泣き言なんて言わず、いつもニコニコ笑顔を振るまってる妹を。
それでも。
それでも俺は目を治して上げたい。
妹の為でもあるが、自分の為というほうが大きいだろう。
「兄ちゃんさ・・・夢だったんだよ。他の人は当たり前に出来てる事だから、友達にはなんだそれって笑われたりしたけどさ。妹と一緒に料理してみたり、ゲームセンターで思うままいろんなゲームをして感想いいあったり。」
「おにい・・・ちゃん・・・」
恋人かっ!とコニラが突っ込みをいれてるがスルーする。
「頼むよ、兄ちゃんの最初で最後のわがままを聞いてくれ。」
「ず、ずるいよ・・・そんなの・・・ずるいよ・・・」
「・・・話しはついたかの?そろそろ行かないと門が開けなくなってしまうのじゃが」
なんと、異世界への入り口は台風の目を軸にして開くという。
「あ、それと【創造】というスキルはその世界には存在しないのじゃ。その世界の人には秘密じゃぞ。」
「分かりました。それじゃ、頼みます」
コニラは頷くと何かをつぶやく。
すると足元に直径50cmくらいの光が溢れてきた。
そこに乗るよう目で促され、そこに乗る。するとコニラもそこに入って来る・・・結構狭い。

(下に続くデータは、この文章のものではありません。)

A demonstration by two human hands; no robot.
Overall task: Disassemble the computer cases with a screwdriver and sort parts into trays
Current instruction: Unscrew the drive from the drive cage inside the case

「それじゃ、ちょっと行ってくるよ。お好み焼きは・・・ごめん、明日作るから。」
「おにいちゃん・・・」
妹にこんな顔をさせてしまう自分が嫌になるが、大切に思ってくれてるからこそこんなに心配してくれてるんだと嬉しくもある。
「よーしじゃいくのじゃー」
ひと際光が強くなる。
「大丈夫だ結衣、すぐ帰ってくるから待っててくれ。」
「っ!」
結衣の頭に昔大好きだった母親に言われた最後の言葉が思い出される。